Congratulations. You've made it this far. You defined the problem, identified outcomes, gathered data, prototyped solutions, narrated your story, and gathered feedback. You're almost finished, or rather, you think you're almost finished. After all the work you've done, it's easy to understand why you believe evaluating the results is the last and, perhaps, the easiest phase to complete. If you think this, you're mistaken. Evaluating results is no less important than any previous step and requires no less effort either.

To begin evaluating your results, you first need to circle back to a previous stage – identify outcomes. It is important to juxtapose the results you attained with what you wanted to achieve. At a basic level, this can be relatively easy to assess if your identified outcomes were specific and measurable. In these cases, your success is binary – you either achieved (or surpassed) your goal or you didn't. If, however, your identified outcomes were broad and generic, it can be difficult, if not impossible, to accurately evaluate your results.

As you've journeyed through this process, one theme has persistent that is equally applicable now – socialize with a diverse audience.

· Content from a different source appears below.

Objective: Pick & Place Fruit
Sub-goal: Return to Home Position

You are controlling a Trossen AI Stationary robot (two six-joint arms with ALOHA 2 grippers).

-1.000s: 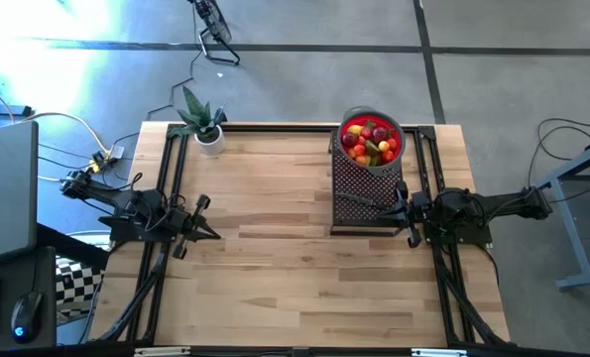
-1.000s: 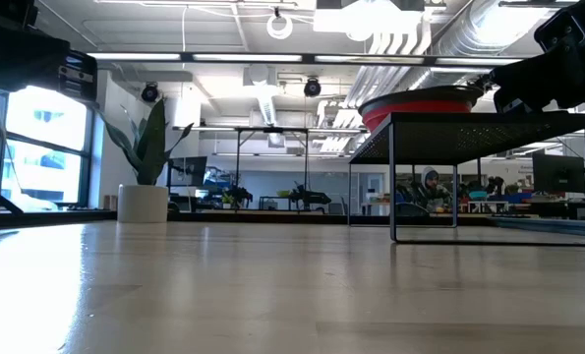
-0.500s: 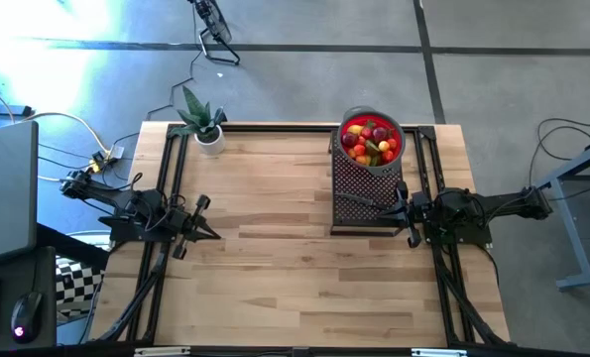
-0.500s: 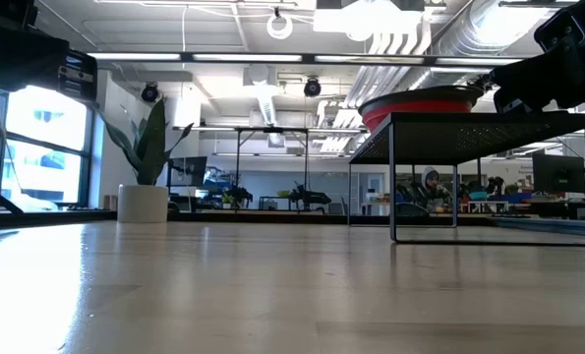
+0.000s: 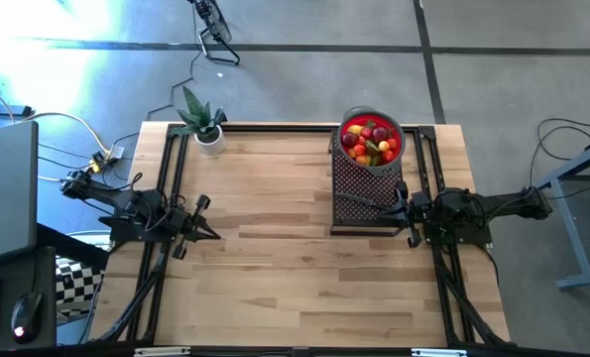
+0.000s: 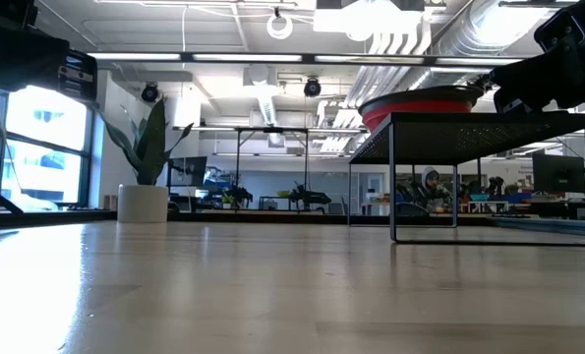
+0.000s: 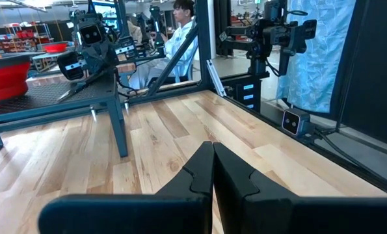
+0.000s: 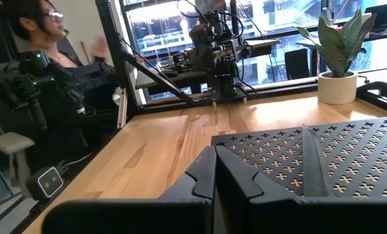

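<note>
Fruit [image 5: 371,140] heaped in red bowl [image 6: 400,110] at far end of shelf [image 5: 359,193], raised above worktop [image 5: 265,258]. Right gripper [image 8: 214,151] held empty, fingers together, at shelf's near right corner. Left gripper [image 7: 213,145] likewise empty, fingers together, well apart from shelf. Home pose judged reached.

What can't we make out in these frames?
- Fruit count and kinds: high view, too small, piled in the red bowl.
- Fruit, low view: hidden behind bowl rim and shelf.
- Bowl, left wrist view: cut off by picture edge.
- Left gripper, right gripper: shut, parked; nothing hidden there.
</note>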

Sharing your results and how you interpret your evaluation will provide you additional benefits compared to evaluating your results in isolation. You need to discuss your results with stakeholders and seek their input about the journey and the destination. Sharing your results with others will also enhance buy-in with future endeavors because stakeholders will feel like they contributed to the process and witness the results of their effort. Excluding stakeholders from the results can alienate them and create animosity towards your intent, support, and motivation.

Finally, you must appreciate that the results you achieve are merely a snapshot in time. You cannot rest on your laurels by believing you are finished. Improving performance and changing organizational culture takes time and requires constant effort. It is imperative that you consistently scan your environment for new opportunities to seek improvements. Take the lessons you learned during this process and begin anew by exploring new challenges. You may have accomplished what you set out to do, but if you relax and believe this is as good as it gets, you're likely to find yourself facing more challenges, perhaps even more complex, then when you first started.